Dans le rétro : sur les traces d'Haroun Tazieff, l'amoureux des volcans

"S’il y a quelque chose à laquelle je tiens essentiellement, c’est la vie. J’aime la vie sous toutes ses formes, et le plaisir de faire un métier dans lequel il y a un danger à côtoyer, à affronter, à éviter, fait partie de la joie de vivre". Et des dangers, Haroun Tazieff en a affrontés pour assouvir sa passion pour les volcans. Quand il prononce ses mots dans une interview à la télévision en 1967, Haroun Tazieff a 62 ans, de nombreux volcans de la planète à son tableau de chasse, et déjà une certaine notoriété hors de nos frontières. Il faut dire que quelques mois auparavant, l'un des pères de la volcanologie moderne vient avec son équipe de réussir un véritable exploit. Descendre dans le cratère du Nyiragongo, en République Démocratique du Congo, où bouillonne un lac de lave en fusion, découvert par Tazzief, dix ans plus tôt. Des images qui feront le tour du monde. "Les Rendez-vous du diable" Une passion pour les volcans née justement non loin du Nyiragongo, territoire belge à l’époque, en 1948 lorsque Tazieff, alors géologue dans des mines, assiste à la naissance du Kituro.
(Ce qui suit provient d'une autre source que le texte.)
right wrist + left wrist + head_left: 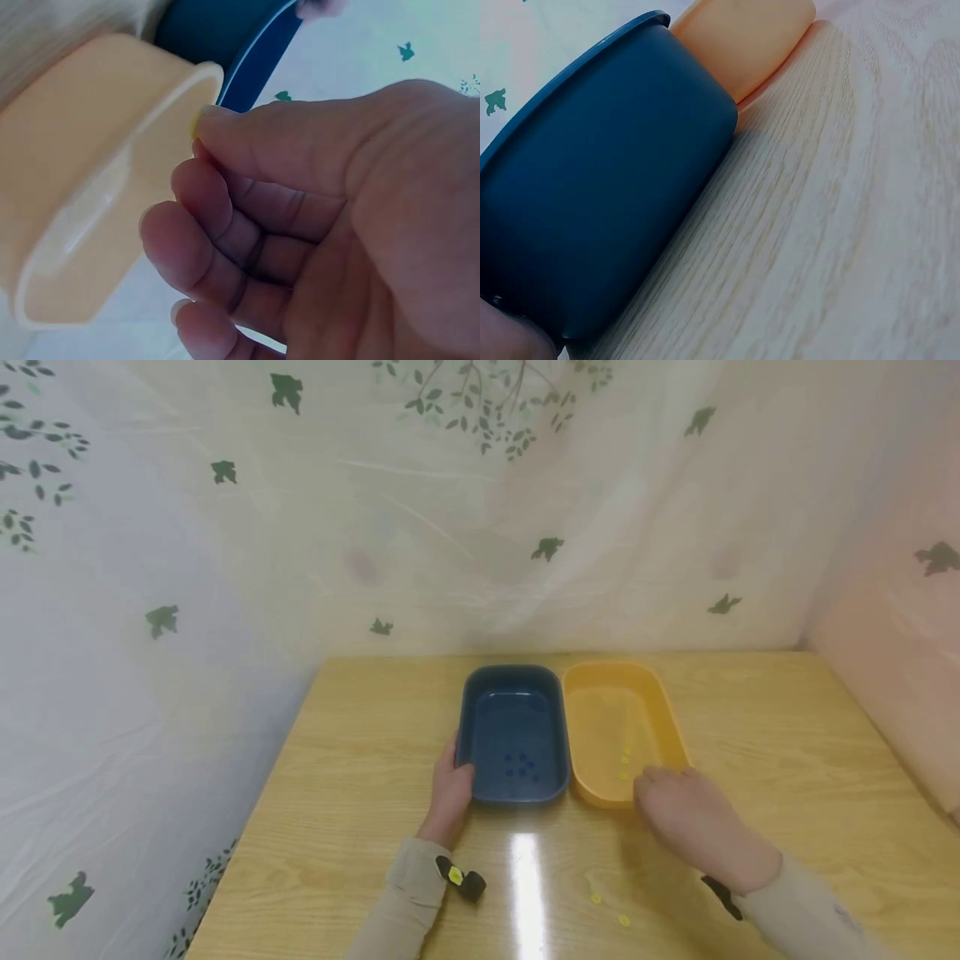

Le spectacle auquel il assiste va bouleverser le cours de sa vie et il n’aura plus qu’une obsession, s’approcher au plus près des cratères, pour y réaliser ses analyses, de roches et de gaz, parfois au péril de sa vie. À chaque expédition, Haroun Tazieff emmène une caméra et filme. Il veut faire partager au plus grand nombre cette beauté inaccessible au commun des mortels. Son documentaire Les Rendez-vous du diable, le plus célèbre, réalisé en 1958 a fasciné des générations entières et fait naître quelques vocations. Son approche globale et son travail sur le rôle essentiel des gaz dans les éruptions vont permettre de développer des outils essentiels pour la prévision et donc la protection des populations. Une expertise qui lui vaudra d'être nommé secrétaire d'État aux Risques naturels en 1984 par le président François Mitterrand. Considéré par beaucoup comme l'un des plus grands explorateurs du 20e siècle, Haroun Tazieff s'est éteint à Paris en 1998, à 83 ans.